**Task goal:**
The records are to be reproduced verbatim.

Data records
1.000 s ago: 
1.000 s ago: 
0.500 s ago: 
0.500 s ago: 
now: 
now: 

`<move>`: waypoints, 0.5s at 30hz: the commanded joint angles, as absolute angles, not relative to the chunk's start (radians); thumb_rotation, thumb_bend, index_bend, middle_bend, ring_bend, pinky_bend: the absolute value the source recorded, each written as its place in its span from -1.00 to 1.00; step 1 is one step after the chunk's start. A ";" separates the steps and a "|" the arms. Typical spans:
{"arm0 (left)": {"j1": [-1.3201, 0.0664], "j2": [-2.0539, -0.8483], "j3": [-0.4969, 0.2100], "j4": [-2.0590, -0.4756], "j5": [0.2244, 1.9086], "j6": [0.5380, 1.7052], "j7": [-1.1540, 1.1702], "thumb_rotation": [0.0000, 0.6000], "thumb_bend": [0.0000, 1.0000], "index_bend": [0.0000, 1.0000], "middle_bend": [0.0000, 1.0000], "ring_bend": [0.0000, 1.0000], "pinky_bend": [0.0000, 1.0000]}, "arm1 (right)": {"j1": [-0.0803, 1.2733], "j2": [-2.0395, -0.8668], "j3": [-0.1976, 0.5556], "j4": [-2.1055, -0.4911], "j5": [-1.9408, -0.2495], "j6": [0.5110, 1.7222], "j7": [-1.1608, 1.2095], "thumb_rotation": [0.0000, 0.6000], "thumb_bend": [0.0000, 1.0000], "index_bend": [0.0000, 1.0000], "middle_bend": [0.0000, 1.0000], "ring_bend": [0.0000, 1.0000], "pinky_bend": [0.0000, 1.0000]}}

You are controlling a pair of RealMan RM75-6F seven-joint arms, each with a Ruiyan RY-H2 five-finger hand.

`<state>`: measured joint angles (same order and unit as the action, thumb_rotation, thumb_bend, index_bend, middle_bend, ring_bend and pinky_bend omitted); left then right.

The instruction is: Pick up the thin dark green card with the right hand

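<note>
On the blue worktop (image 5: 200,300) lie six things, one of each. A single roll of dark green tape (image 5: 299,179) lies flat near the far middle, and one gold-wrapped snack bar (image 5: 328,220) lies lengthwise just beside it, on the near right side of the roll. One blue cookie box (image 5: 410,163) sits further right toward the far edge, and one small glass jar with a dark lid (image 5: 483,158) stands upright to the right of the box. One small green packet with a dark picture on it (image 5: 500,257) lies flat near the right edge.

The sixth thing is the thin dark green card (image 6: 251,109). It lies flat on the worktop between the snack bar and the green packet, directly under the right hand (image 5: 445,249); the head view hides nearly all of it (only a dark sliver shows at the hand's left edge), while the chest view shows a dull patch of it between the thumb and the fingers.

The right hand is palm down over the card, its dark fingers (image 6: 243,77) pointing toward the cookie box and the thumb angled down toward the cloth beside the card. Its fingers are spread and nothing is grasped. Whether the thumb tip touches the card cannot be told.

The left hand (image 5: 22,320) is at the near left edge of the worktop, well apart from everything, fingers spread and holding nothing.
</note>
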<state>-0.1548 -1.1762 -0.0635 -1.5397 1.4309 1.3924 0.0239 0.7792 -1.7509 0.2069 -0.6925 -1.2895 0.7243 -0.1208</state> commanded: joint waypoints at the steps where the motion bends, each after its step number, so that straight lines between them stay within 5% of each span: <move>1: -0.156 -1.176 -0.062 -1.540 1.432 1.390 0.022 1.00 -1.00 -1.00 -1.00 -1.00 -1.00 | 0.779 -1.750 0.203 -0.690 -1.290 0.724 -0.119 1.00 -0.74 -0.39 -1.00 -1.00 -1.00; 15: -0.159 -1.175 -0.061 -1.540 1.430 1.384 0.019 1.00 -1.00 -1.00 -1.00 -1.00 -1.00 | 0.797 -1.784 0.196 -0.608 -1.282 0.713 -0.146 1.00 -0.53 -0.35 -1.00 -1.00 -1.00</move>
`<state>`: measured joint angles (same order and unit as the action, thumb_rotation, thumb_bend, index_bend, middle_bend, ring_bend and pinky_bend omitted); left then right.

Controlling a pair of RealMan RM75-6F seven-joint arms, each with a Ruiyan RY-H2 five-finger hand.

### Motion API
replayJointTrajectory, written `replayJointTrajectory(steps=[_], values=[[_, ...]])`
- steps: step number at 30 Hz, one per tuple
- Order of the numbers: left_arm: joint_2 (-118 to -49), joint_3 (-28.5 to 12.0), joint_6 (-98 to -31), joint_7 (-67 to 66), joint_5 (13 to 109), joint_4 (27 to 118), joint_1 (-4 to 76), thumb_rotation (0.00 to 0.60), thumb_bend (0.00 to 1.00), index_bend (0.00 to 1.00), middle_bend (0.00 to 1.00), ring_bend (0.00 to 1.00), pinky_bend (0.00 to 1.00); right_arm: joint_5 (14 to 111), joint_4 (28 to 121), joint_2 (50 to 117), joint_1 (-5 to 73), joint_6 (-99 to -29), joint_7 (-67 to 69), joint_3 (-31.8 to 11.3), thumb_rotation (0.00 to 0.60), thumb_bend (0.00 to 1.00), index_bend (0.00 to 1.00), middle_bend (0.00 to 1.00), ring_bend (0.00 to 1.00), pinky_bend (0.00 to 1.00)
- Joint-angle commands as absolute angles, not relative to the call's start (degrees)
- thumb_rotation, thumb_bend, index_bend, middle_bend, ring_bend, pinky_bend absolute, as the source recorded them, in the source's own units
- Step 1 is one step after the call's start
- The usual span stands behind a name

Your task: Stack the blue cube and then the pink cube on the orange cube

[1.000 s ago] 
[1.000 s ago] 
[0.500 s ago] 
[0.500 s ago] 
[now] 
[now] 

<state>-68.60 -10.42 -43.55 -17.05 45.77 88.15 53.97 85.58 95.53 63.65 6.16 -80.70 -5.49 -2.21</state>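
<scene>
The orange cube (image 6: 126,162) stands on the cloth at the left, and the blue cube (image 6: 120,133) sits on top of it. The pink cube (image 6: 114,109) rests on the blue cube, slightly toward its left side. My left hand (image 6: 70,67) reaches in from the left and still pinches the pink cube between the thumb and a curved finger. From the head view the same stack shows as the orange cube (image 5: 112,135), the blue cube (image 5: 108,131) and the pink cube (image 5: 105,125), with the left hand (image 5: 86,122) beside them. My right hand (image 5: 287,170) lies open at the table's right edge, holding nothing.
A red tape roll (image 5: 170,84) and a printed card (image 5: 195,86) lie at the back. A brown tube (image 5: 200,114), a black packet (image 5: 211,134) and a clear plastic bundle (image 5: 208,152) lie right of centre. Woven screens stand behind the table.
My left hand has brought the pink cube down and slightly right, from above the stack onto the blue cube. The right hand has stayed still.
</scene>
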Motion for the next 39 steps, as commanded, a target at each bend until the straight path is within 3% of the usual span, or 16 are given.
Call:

**Output of the task:**
1.000 s ago: 
1.000 s ago: 
0.500 s ago: 
0.500 s ago: 
now: 
now: 

`<move>`: waypoints, 0.5s at 30hz: the commanded joint angles, as absolute angles, not relative to the chunk's start (radians); thumb_rotation, thumb_bend, index_bend, middle_bend, ring_bend, pinky_bend: the absolute value the source recorded, each written as its place in its span from -1.00 to 1.00; step 1 is one step after the chunk's start. A ";" separates the steps and a "|" the arms. Typical spans:
{"arm0 (left)": {"j1": [-1.3201, 0.0664], "j2": [-2.0539, -0.8483], "j3": [-0.4969, 0.2100], "j4": [-2.0590, -0.4756], "j5": [0.2244, 1.9086], "j6": [0.5380, 1.7052], "j7": [-1.1540, 1.1702], "thumb_rotation": [0.0000, 0.6000], "thumb_bend": [0.0000, 1.0000], "index_bend": [0.0000, 1.0000], "middle_bend": [0.0000, 1.0000], "ring_bend": [0.0000, 1.0000], "pinky_bend": [0.0000, 1.0000]}, "arm1 (right)": {"j1": [-0.0803, 1.2733], "j2": [-2.0395, -0.8668], "j3": [-0.1976, 0.5556], "j4": [-2.1055, -0.4911], "j5": [-1.9408, -0.2495], "j6": [0.5110, 1.7222], "j7": [-1.1608, 1.2095], "thumb_rotation": [0.0000, 0.6000], "thumb_bend": [0.0000, 1.0000], "index_bend": [0.0000, 1.0000], "middle_bend": [0.0000, 1.0000], "ring_bend": [0.0000, 1.0000], "pinky_bend": [0.0000, 1.0000]}}

You are controlling a pair of RealMan RM75-6F seven-joint arms, each with a Ruiyan RY-H2 five-finger hand.

`<state>`: measured joint angles (same order and unit as the action, thumb_rotation, thumb_bend, index_bend, middle_bend, ring_bend and pinky_bend omitted); left then right.

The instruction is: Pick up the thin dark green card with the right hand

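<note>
On the blue worktop (image 5: 200,300) lie six things, one of each. A single roll of dark green tape (image 5: 299,179) lies flat near the far middle, and one gold-wrapped snack bar (image 5: 328,220) lies lengthwise just beside it, on the near right side of the roll. One blue cookie box (image 5: 410,163) sits further right toward the far edge, and one small glass jar with a dark lid (image 5: 483,158) stands upright to the right of the box. One small green packet with a dark picture on it (image 5: 500,257) lies flat near the right edge.

The sixth thing is the thin dark green card (image 6: 251,109). It lies flat on the worktop between the snack bar and the green packet, directly under the right hand (image 5: 445,249); the head view hides nearly all of it (only a dark sliver shows at the hand's left edge), while the chest view shows a dull patch of it between the thumb and the fingers.

The right hand is palm down over the card, its dark fingers (image 6: 243,77) pointing toward the cookie box and the thumb angled down toward the cloth beside the card. Its fingers are spread and nothing is grasped. Whether the thumb tip touches the card cannot be told.

The left hand (image 5: 22,320) is at the near left edge of the worktop, well apart from everything, fingers spread and holding nothing.
</note>
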<state>-0.1548 -1.1762 -0.0635 -1.5397 1.4309 1.3924 0.0239 0.7792 -1.7509 0.2069 -0.6925 -1.2895 0.7243 -0.1208</state> commanded: joint waypoints at the steps where the motion bends, each after its step number, so that straight lines between them stay within 5% of each span: <move>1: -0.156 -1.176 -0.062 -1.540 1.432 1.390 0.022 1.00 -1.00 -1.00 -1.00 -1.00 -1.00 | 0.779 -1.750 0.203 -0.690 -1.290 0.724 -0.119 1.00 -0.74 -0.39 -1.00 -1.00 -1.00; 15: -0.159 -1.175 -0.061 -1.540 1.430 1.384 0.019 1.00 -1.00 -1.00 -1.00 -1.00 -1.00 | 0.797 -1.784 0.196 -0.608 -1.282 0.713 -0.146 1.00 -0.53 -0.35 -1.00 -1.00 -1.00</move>
`<state>`: measured joint angles (same order and unit as the action, thumb_rotation, thumb_bend, index_bend, middle_bend, ring_bend and pinky_bend omitted); left then right.

Controlling a pair of RealMan RM75-6F seven-joint arms, each with a Ruiyan RY-H2 five-finger hand.

### Motion API
replayJointTrajectory, written `replayJointTrajectory(steps=[_], values=[[_, ...]])`
- steps: step number at 30 Hz, one per tuple
- Order of the numbers: left_arm: joint_2 (-118 to -49), joint_3 (-28.5 to 12.0), joint_6 (-98 to -31), joint_7 (-67 to 66), joint_5 (13 to 109), joint_4 (27 to 118), joint_1 (-4 to 76), thumb_rotation (0.00 to 0.60), thumb_bend (0.00 to 1.00), index_bend (0.00 to 1.00), middle_bend (0.00 to 1.00), ring_bend (0.00 to 1.00), pinky_bend (0.00 to 1.00); right_arm: joint_5 (14 to 111), joint_4 (28 to 121), joint_2 (50 to 117), joint_1 (-5 to 73), joint_6 (-99 to -29), joint_7 (-67 to 69), joint_3 (-31.8 to 11.3), thumb_rotation (0.00 to 0.60), thumb_bend (0.00 to 1.00), index_bend (0.00 to 1.00), middle_bend (0.00 to 1.00), ring_bend (0.00 to 1.00), pinky_bend (0.00 to 1.00)
- Joint-angle commands as absolute angles, not relative to the call's start (degrees)
- thumb_rotation, thumb_bend, index_bend, middle_bend, ring_bend, pinky_bend absolute, as the source recorded them, in the source's own units
- Step 1 is one step after the call's start
- The usual span stands behind a name

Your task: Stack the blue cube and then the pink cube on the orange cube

[1.000 s ago] 
[1.000 s ago] 
[0.500 s ago] 
[0.500 s ago] 
[now] 
[now] 

<state>-68.60 -10.42 -43.55 -17.05 45.77 88.15 53.97 85.58 95.53 63.65 6.16 -80.70 -5.49 -2.21</state>
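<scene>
The orange cube (image 6: 126,162) stands on the cloth at the left, and the blue cube (image 6: 120,133) sits on top of it. The pink cube (image 6: 114,109) rests on the blue cube, slightly toward its left side. My left hand (image 6: 70,67) reaches in from the left and still pinches the pink cube between the thumb and a curved finger. From the head view the same stack shows as the orange cube (image 5: 112,135), the blue cube (image 5: 108,131) and the pink cube (image 5: 105,125), with the left hand (image 5: 86,122) beside them. My right hand (image 5: 287,170) lies open at the table's right edge, holding nothing.
A red tape roll (image 5: 170,84) and a printed card (image 5: 195,86) lie at the back. A brown tube (image 5: 200,114), a black packet (image 5: 211,134) and a clear plastic bundle (image 5: 208,152) lie right of centre. Woven screens stand behind the table.
My left hand has brought the pink cube down and slightly right, from above the stack onto the blue cube. The right hand has stayed still.
</scene>
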Motion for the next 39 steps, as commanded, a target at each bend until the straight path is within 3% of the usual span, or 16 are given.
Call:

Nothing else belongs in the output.